До торпора так же бесконтрольно давал Становление, но после того, как его Птенцы восстали против него же, завязал с «детьми». Вполне вероятно, что где-то в ночи бродит кто-то из его уцелевших потомков.
Кочевник постольку-поскольку. Современные ночи и ошибки не-мёртвой молодости дали толчок к развитию паранойи и обострению перекомпенсации. «Доверяй, но проверяй», — негласное правило его выживания. Находится на стадии формирования вокруг себя лояльной стаи, прислушивается к слухам и принюхивается к обстановке незнакомого для него города.

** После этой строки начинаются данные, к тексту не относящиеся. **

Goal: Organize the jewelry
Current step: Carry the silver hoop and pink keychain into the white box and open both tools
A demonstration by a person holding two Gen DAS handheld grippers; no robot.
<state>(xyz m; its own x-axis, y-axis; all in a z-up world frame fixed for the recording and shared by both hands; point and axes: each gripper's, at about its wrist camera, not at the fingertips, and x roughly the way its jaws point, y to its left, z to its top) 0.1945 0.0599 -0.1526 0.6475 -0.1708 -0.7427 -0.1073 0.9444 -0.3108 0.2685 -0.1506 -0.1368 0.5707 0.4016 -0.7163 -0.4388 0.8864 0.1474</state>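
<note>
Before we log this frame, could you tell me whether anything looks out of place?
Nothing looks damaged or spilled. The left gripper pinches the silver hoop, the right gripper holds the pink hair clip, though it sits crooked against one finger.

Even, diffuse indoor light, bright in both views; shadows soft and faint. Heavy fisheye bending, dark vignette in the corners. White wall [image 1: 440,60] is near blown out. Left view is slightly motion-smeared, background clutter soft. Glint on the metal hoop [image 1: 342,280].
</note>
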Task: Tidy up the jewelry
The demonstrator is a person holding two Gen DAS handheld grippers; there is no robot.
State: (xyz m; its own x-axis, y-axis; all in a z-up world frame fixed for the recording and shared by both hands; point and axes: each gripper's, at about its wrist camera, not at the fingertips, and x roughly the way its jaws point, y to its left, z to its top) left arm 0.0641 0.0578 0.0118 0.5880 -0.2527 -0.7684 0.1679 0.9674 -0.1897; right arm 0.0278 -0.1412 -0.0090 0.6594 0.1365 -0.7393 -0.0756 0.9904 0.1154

Питает болезненную нежность по отношению к клану Носферату, громко, чтобы наверняка все услышали, презирает Тореадор и Вентру, скептически настроен к Малкавиан, но не пренебрегает их мудростью. Так же во всеуслышание бранит Узы Крови, при этом находясь в обоюдной связи с Отступником Тореадор.
Обладатель громкого и хорошо поставленного командного голоса, говорит с нарочитым акцентом, который призван сопутствовать его легенде о скандинавском происхождении. Достаточно подкован в академических знаниях касательно Норвегии, чтобы сбивать с толку не разумный молодняк.
Деньги предпочитает добывать насильственным путём, одежду и убежище ему подбирают гули. Не диаблерист, но не прочь перекусить витэ Каинита. Помимо всего прочего, ставит под сомнение легенду о Каине, т.к. приверженец несколько иной идеологии, но не распространяется об этом вслух.